§ GOAL OF THE EXERCISE
Below is some data. Retype exactly the lines starting at the one with "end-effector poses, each" and ending at the one with "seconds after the".

§ PROVIDED MATERIAL

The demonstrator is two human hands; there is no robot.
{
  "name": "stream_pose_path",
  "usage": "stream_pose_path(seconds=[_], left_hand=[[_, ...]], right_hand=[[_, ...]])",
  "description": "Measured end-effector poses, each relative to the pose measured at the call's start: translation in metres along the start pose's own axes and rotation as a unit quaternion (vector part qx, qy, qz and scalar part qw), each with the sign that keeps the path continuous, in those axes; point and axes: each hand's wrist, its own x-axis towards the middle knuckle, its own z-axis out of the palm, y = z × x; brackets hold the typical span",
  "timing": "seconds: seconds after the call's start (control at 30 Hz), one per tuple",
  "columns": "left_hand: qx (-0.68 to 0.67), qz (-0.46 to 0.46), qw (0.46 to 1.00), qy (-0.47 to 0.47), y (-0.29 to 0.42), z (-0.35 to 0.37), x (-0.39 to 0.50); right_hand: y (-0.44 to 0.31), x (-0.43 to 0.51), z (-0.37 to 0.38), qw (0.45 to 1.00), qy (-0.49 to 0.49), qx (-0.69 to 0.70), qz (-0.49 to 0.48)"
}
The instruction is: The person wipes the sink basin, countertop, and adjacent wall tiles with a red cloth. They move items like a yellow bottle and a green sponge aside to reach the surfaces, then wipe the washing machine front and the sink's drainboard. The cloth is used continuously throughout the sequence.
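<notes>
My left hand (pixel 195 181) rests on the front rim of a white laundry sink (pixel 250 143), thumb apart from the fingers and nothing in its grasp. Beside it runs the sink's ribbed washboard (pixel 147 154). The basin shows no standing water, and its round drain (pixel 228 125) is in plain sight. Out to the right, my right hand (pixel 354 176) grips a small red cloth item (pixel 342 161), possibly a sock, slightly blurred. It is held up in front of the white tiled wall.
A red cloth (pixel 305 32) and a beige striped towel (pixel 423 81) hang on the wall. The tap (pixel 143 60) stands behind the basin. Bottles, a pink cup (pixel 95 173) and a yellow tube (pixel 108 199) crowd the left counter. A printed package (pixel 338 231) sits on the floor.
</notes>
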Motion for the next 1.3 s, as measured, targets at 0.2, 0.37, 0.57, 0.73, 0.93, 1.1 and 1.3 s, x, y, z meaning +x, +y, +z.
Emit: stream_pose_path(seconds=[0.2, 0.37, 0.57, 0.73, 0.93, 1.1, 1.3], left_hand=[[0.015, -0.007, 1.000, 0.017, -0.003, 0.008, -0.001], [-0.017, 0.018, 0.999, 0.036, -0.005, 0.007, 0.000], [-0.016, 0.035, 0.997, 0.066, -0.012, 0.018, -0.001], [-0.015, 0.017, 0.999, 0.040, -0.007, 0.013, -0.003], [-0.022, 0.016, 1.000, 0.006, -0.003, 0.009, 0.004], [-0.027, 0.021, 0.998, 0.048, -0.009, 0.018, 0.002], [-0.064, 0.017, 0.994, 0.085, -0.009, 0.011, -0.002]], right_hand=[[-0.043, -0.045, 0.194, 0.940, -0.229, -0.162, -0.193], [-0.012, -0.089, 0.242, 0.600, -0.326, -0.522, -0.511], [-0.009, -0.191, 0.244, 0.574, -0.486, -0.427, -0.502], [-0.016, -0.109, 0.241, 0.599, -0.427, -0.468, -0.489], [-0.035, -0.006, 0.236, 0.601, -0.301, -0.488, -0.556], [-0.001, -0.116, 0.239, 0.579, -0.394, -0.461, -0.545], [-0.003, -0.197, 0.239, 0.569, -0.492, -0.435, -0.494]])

§ ANSWER BOX
  "description": "Measured end-effector poses, each relative to the pose measured at the call's start: translation in metres along the start pose's own axes and rotation as a unit quaternion (vector part qx, qy, qz and scalar part qw), each with the sign that keeps the path continuous, in those axes; point and axes: each hand's wrist, its own x-axis towards the middle knuckle, its own z-axis out of the palm, y = z × x; brackets hold the typical span",
  "timing": "seconds: seconds after the call's start (control at 30 Hz), one per tuple",

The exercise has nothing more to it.